Now, when something breaks or goes wrong, there is no longer any depression. Maybe I’m sad, or annoyed for 20 minutes, but the pattern of pouting for days about it, is gone.

The fun thing is, there seems to be no “limit” to the extent at which this occurs.  If I break a $2,000 laser, it doesn’t sadden me. If a family member passes on it’s an unfortunate event, but it’s not likely to bother me for more than a half hour. If my oscilloscope breaks, rather than call up Tektronix and scream over the phone, I take the thing apart, see what went wrong, and determine whether or not it was my ill-doing or simply an inherent machine fault. I can act rationally.

Some might call that dehumanizing, but I won’t. It’s nice to be able to react to such situations, without the bias that sadness otherwise provides. That was a good hack.

 

So what else can we hack?

Well, I don’t know. This is not a science.

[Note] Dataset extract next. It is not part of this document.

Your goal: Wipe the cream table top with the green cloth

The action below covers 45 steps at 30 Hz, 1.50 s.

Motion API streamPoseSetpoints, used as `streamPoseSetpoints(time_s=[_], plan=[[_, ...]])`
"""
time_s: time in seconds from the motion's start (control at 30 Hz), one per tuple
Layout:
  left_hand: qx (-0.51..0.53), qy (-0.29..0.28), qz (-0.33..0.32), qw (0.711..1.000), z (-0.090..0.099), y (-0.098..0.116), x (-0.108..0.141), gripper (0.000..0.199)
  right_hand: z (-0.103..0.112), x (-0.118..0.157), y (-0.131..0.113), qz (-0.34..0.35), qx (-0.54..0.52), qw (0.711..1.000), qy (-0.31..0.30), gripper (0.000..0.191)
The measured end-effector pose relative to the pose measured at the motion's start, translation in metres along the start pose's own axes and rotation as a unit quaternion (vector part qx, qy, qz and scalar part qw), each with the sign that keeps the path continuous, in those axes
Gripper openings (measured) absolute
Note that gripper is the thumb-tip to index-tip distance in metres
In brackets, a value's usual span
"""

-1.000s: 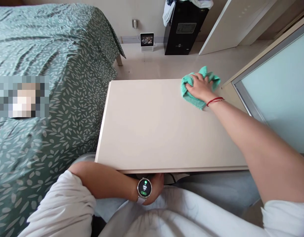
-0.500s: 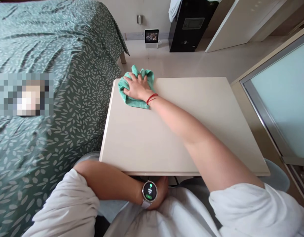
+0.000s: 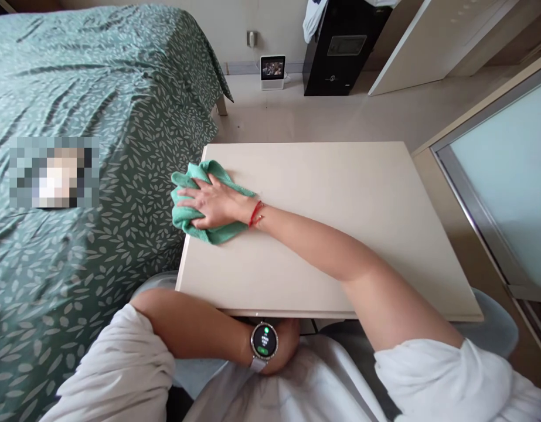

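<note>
A green cloth (image 3: 221, 232) lies bunched across the left edge of the cream tabletop (image 3: 323, 176), part of it past the edge. My right hand (image 3: 208, 202) presses flat on it with fingers spread, a red string bracelet at the wrist. My left hand (image 3: 288, 346) rests near my lap, below the table's front edge; its fingers are hidden. A round watch (image 3: 264, 340) with a lit screen sits on that wrist.
A bed with a green leaf-patterned cover (image 3: 133, 135) stands close along the table's left side. Beyond the table are a small display (image 3: 272, 70) and a black cabinet (image 3: 336, 58) on the floor. A frosted glass panel (image 3: 511, 170) is at the right.
My right hand and the green cloth have moved from the table's far left corner toward me and left, onto the left edge. My left hand has stayed in place.
</note>
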<state>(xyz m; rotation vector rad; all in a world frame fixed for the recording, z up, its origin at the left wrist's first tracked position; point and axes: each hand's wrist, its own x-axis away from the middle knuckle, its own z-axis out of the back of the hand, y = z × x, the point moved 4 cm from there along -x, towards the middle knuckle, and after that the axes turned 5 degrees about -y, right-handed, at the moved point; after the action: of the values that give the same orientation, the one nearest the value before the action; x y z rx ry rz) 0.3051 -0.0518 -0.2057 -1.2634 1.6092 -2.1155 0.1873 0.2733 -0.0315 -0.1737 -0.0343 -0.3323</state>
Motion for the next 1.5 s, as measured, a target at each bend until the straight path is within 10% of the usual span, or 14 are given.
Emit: streamPoseSetpoints(time_s=[0.1, 0.33, 0.63, 0.97, 1.13, 1.33, 1.5], plan=[[0.314, 0.154, 0.051, 0.936, 0.007, -0.002, 0.006, 0.044, -0.012, 0.035, -0.018, 0.057, 0.000, 0.998, 0.009, 0.070], [0.518, 0.156, 0.097, 0.836, -0.009, -0.007, 0.008, 0.019, -0.022, 0.092, 0.049, -0.058, -0.066, 0.996, 0.027, 0.083], [0.527, 0.153, 0.064, 0.834, -0.014, -0.017, 0.009, 0.029, -0.001, 0.224, 0.170, -0.397, -0.099, 0.911, 0.052, 0.086], [0.548, 0.158, -0.034, 0.820, -0.020, -0.010, -0.003, 0.024, -0.017, 0.379, 0.154, -0.667, -0.072, 0.735, 0.098, 0.079], [0.528, 0.146, -0.044, 0.836, -0.018, -0.002, -0.002, 0.029, -0.030, 0.370, 0.122, -0.692, -0.040, 0.715, 0.090, 0.079], [0.533, 0.173, -0.072, 0.825, -0.020, -0.006, -0.003, 0.022, -0.024, 0.287, 0.097, -0.585, -0.022, 0.808, 0.062, 0.082], [0.582, 0.361, -0.181, 0.706, -0.018, -0.064, -0.001, 0.019, -0.009, 0.179, 0.056, -0.460, -0.069, 0.885, 0.032, 0.085]])
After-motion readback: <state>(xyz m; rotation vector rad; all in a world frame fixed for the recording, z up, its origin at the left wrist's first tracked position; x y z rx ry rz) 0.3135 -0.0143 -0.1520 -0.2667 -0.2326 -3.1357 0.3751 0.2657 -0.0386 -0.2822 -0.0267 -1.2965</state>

We’re going to try things and see what’s possible. At the time of this writing, my current goals are:

  • To immediately respond, as much as feasible, when given tasks. I intend to start by immediately responding to emails and such, until it becomes habitual.
  • To reprogram my fight-flight patterns, such that mathematics does not trigger such a response. We need to associate integrate(x^2+3x/e^4x) with “fun”, and do so effectively.
  • To reprogram my flight-flight patterns, such that exams do not trigger the response. We’re making progress here.
  • To dissociate “fear” with “unknown”. There is little good reason to be fearful of what one doesn’t yet know, and doing so, only wastes time. I imagine this is why so many entrepreneurs fail in their ventures; they waste too much time planning in fear.

…and that’s it, currently.

I must stress to the reader of my words, this is hard. It is very difficult to tell billions of nodes that their connections are now wrong, and even more difficult to tell them that the new ones they make are worth keeping. Do not try to change too much at once, or it will not work.

Old patterns are strong; archaic ones even stronger. One must never accept their familiar outputs, if a hack is to succeed.

Now, go break some synapses!